→ **How to complete this task**
Keep to one stretch of the data below, the lines from the one with "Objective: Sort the" up to and including the one with "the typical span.", and return that stretch exactly.

Dataset records:
BEGIN
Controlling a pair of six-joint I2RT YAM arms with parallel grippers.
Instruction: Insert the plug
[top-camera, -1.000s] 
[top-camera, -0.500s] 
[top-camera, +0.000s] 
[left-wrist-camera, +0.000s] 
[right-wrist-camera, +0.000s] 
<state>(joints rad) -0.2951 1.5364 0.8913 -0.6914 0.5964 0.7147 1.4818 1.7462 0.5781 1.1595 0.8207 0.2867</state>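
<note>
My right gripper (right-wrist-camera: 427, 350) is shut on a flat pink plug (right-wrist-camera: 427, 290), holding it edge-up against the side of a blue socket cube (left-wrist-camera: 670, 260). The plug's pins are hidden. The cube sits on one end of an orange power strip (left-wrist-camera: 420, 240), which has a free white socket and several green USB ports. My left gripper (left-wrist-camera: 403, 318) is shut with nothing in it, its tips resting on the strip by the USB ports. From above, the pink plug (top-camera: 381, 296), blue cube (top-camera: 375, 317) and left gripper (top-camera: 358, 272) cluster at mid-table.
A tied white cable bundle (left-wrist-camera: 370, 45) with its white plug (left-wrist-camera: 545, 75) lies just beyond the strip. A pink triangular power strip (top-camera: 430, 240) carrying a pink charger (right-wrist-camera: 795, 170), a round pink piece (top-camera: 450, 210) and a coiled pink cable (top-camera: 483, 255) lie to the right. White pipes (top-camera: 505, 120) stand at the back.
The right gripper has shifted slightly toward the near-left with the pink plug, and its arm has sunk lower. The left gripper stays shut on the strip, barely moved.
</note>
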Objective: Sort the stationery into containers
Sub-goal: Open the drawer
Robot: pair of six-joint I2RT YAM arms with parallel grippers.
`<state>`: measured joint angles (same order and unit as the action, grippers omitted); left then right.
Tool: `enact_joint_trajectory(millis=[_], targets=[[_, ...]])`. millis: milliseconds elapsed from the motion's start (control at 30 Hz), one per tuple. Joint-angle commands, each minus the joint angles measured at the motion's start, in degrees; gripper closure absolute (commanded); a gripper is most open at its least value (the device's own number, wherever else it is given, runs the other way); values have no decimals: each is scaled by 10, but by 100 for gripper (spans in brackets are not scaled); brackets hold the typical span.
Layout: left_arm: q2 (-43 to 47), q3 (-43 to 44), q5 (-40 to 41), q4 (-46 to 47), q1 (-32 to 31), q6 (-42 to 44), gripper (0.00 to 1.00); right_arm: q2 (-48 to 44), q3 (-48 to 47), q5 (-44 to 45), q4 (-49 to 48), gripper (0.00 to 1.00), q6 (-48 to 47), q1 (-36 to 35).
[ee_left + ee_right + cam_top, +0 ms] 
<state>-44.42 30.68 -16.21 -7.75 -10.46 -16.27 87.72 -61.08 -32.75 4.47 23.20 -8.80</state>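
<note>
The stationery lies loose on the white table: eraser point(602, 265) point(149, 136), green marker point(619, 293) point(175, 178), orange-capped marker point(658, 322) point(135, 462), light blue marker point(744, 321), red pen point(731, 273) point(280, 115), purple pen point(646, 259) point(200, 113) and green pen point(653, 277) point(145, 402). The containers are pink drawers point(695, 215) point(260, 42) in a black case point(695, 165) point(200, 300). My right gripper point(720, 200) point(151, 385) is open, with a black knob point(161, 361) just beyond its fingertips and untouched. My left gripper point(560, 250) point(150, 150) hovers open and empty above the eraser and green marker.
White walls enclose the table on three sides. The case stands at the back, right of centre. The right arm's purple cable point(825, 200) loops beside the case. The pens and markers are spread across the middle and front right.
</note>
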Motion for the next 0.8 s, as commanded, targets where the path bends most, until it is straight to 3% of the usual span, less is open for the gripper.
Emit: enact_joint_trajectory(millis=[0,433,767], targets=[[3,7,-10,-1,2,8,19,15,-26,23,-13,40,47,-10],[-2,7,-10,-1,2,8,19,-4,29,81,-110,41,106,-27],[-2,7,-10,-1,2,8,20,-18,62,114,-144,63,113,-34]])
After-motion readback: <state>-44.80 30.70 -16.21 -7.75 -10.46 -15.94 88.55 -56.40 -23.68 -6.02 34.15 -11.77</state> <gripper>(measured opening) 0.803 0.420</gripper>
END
→ **Completed exercise**
Objective: Sort the stationery into containers
Sub-goal: Open the drawer
Robot: pair of six-joint I2RT YAM arms with parallel grippers.
`<state>`: measured joint angles (same order and unit as the action, grippers omitted); left then right.
Tool: `enact_joint_trajectory(millis=[_], targets=[[_, ...]])`. millis: milliseconds elapsed from the motion's start (control at 30 Hz), one per tuple. Joint-angle commands, each minus the joint angles measured at the motion's start, in degrees; gripper closure absolute (commanded); a gripper is most open at its least value (the device's own number, wherever else it is given, runs the other way); values have no decimals: each is scaled by 10, but by 100 for gripper (spans in brackets are not scaled); brackets hold the typical span.

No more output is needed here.